▶ [Exercise description]
Please set the lines down again exactly, from the top of the entries through the line that contains "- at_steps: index".

▶ [Records for this task]

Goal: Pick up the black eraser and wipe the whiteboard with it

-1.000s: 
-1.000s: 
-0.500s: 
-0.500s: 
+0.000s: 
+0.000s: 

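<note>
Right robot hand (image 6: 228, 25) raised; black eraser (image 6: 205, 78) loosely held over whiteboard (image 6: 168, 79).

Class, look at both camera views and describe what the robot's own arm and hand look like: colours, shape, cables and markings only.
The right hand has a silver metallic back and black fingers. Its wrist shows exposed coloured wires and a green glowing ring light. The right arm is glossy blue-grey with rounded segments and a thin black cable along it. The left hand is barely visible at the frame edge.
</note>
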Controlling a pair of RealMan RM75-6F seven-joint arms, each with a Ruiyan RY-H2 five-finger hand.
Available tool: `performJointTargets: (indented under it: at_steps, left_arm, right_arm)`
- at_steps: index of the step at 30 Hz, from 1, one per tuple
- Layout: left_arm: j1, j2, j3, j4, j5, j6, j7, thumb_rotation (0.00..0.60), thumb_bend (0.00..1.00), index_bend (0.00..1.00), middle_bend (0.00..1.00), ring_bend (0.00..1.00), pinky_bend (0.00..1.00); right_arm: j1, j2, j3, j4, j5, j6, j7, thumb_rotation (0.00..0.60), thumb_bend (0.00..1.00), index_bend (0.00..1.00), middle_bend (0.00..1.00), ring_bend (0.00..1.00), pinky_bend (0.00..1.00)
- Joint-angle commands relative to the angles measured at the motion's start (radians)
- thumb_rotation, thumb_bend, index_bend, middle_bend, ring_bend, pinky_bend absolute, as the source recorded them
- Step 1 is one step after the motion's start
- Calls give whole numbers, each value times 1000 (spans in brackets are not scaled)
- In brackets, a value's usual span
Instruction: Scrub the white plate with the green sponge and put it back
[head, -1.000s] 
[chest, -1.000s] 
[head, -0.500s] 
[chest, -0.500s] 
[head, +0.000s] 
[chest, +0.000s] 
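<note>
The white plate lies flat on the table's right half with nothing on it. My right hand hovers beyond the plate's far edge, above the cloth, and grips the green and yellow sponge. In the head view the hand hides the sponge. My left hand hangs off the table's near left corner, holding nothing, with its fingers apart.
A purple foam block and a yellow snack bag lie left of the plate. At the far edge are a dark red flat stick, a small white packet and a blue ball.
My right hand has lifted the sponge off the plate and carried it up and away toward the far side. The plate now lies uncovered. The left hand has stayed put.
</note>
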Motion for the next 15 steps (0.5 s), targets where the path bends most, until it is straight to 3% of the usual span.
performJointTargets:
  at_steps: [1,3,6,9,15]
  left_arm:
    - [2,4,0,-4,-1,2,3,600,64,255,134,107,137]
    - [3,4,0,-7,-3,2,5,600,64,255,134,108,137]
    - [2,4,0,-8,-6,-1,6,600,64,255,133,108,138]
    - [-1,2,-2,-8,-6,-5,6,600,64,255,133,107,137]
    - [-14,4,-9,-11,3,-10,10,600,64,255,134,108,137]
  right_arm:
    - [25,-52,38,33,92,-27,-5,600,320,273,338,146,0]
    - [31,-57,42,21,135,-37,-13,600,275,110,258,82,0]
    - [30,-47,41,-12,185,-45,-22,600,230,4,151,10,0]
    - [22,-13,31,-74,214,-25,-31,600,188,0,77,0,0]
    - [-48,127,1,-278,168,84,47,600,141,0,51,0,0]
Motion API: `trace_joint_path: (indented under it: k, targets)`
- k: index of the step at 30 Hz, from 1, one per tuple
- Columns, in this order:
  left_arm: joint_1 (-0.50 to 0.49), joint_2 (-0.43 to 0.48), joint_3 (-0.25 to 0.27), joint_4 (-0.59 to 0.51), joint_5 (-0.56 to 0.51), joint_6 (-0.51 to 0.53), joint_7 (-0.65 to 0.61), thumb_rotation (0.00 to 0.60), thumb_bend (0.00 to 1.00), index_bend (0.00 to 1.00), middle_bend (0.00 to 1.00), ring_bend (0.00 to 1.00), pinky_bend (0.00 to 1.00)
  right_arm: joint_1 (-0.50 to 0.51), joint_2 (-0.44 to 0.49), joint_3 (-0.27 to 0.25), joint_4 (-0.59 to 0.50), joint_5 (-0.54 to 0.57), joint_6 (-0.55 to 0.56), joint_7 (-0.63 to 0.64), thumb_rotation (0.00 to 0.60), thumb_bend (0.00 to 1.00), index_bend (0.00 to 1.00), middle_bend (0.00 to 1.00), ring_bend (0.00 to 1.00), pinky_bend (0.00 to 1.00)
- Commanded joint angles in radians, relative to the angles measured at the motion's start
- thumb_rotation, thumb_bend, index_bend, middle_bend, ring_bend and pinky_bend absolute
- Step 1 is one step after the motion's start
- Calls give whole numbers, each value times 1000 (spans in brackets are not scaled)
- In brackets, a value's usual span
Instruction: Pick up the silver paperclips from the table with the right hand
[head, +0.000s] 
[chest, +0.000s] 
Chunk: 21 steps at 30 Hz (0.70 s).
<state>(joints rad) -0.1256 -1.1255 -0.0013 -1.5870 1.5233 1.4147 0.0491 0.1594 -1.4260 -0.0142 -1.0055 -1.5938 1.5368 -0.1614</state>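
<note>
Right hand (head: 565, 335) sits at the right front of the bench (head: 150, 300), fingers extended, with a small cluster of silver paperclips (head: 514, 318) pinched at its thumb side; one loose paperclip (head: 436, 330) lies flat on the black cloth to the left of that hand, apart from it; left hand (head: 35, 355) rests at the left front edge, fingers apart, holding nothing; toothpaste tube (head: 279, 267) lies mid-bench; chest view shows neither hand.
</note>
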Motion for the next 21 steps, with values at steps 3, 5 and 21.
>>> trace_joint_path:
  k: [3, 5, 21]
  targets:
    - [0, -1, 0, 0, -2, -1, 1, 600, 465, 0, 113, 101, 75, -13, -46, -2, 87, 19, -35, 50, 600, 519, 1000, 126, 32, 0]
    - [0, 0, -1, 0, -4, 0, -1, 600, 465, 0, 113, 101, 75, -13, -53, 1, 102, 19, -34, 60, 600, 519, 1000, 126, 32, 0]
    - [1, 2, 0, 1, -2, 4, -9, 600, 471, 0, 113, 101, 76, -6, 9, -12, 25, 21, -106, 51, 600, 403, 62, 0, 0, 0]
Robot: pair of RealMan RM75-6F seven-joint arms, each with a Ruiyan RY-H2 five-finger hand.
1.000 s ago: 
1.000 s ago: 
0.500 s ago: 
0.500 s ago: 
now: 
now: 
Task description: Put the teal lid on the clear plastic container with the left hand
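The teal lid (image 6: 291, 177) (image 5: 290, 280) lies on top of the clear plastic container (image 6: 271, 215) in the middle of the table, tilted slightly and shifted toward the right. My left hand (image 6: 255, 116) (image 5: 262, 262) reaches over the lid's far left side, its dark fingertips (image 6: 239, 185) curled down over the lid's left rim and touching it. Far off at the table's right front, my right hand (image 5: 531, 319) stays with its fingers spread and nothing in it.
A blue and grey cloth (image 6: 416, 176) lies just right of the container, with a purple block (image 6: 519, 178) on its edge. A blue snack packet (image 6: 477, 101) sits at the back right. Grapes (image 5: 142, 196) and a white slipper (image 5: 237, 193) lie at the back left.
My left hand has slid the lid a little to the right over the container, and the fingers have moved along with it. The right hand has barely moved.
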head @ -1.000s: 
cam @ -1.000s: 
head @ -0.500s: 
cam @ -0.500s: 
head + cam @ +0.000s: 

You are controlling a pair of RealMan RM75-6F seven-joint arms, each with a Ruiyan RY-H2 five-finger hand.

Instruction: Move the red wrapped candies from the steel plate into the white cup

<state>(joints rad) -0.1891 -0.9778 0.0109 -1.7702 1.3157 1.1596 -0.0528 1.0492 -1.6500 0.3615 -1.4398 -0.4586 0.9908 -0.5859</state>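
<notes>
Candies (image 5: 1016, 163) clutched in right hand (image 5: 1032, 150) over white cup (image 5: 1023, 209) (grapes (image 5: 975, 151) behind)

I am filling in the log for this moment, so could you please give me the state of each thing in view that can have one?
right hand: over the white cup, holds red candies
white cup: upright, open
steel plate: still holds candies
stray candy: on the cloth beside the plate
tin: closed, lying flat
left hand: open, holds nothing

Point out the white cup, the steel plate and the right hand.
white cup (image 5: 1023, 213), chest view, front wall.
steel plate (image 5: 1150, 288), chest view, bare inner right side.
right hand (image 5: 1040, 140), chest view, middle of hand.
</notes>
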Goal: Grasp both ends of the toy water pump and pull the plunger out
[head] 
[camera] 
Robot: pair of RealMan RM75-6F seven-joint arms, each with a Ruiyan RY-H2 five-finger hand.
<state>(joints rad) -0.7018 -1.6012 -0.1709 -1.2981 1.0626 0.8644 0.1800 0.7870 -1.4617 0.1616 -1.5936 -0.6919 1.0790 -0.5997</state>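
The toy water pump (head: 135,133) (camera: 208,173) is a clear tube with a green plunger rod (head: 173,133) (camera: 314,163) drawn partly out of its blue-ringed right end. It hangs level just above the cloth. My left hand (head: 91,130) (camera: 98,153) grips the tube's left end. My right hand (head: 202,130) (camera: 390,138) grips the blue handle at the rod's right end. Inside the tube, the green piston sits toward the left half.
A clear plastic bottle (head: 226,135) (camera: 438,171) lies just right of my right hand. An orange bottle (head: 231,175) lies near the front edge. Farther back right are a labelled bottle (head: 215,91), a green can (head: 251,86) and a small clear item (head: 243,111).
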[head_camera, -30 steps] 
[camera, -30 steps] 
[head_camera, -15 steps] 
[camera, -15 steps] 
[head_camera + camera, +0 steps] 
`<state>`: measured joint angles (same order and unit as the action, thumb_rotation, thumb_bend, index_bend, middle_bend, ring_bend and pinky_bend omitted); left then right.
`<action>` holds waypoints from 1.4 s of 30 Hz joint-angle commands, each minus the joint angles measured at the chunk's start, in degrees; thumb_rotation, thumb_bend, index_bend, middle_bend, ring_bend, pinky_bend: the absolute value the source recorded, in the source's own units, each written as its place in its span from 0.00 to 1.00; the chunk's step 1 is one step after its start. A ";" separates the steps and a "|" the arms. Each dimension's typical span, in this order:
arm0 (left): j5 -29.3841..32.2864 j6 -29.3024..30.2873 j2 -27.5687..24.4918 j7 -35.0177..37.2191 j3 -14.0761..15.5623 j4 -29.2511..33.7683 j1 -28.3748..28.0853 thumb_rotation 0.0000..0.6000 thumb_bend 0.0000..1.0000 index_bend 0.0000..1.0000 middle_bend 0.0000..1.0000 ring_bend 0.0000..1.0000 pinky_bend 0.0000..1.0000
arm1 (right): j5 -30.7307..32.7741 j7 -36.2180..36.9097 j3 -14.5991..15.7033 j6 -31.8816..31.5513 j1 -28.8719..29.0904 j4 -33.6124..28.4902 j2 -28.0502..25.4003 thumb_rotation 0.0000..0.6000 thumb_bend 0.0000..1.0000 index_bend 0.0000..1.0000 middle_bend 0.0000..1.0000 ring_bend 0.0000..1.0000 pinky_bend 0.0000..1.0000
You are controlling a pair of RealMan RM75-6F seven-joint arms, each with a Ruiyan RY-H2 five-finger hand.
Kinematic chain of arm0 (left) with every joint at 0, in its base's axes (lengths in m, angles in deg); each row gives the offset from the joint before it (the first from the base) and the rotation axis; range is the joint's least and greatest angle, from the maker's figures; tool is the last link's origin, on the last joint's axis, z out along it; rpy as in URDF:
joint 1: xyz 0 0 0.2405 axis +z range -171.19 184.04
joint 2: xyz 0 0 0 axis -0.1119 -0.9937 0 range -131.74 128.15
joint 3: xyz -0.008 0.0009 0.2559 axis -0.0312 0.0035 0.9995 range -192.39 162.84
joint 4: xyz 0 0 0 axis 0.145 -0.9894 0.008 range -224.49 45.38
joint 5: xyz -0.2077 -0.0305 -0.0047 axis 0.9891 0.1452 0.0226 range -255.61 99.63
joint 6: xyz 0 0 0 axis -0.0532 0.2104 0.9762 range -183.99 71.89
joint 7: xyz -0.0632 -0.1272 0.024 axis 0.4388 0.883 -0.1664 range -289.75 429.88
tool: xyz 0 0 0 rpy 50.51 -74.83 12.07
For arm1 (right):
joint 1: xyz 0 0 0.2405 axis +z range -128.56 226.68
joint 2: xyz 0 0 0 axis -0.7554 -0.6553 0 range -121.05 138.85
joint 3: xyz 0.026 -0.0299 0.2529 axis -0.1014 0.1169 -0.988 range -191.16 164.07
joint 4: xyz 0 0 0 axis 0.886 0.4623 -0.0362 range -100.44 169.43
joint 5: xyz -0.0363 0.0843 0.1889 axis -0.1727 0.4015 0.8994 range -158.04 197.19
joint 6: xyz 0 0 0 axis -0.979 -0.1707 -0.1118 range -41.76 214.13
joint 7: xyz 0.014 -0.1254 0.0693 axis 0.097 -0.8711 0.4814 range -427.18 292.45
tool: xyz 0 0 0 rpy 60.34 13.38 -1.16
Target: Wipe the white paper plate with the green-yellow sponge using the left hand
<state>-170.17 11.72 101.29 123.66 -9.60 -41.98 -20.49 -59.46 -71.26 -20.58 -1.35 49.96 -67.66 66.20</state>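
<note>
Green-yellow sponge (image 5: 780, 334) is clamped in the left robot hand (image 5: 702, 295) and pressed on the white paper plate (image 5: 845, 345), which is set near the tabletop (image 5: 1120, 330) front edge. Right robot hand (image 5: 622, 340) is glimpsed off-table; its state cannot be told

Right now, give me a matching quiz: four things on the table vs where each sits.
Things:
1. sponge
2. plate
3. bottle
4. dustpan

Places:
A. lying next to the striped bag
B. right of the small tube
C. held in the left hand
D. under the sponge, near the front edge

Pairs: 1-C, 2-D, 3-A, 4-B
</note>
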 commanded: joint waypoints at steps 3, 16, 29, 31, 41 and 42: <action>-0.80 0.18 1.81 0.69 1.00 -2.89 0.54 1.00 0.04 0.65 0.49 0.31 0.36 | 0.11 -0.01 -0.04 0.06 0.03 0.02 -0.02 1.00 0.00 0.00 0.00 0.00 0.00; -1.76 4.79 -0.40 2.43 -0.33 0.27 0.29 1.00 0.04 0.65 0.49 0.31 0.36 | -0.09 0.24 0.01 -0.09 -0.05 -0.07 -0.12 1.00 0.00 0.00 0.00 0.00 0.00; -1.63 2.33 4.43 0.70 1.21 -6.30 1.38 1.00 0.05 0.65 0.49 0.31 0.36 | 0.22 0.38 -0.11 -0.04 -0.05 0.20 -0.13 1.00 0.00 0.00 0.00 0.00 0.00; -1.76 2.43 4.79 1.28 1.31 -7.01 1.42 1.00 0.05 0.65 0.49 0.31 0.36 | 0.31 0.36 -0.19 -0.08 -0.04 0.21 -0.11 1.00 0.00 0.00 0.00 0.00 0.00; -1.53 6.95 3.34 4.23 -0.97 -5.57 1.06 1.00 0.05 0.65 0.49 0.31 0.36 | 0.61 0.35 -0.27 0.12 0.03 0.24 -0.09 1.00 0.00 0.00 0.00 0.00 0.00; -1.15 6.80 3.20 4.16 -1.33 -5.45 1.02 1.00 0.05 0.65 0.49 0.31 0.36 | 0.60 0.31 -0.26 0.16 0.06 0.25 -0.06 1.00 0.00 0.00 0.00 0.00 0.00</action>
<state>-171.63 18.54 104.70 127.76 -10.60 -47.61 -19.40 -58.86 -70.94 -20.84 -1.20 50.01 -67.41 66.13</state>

▶ [Task output]
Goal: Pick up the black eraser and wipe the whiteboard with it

-1.000s: 
-1.000s: 
-0.500s: 
-0.500s: 
+0.000s: 
+0.000s: 

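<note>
Right robot hand (image 6: 228, 25) raised; black eraser (image 6: 205, 78) loosely held over whiteboard (image 6: 168, 79).

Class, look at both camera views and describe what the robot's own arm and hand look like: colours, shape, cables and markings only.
The right hand has a silver metallic back and black fingers. Its wrist shows exposed coloured wires and a green glowing ring light. The right arm is glossy blue-grey with rounded segments and a thin black cable along it. The left hand is barely visible at the frame edge.
</note>
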Controlling a pair of RealMan RM75-6F seven-joint arms, each with a Ruiyan RY-H2 five-finger hand.
Available tool: `performJointTargets: (indented under it: at_steps, left_arm, right_arm)`
- at_steps: index of the step at 30 Hz, from 1, one per tuple

The exercise concludes with that.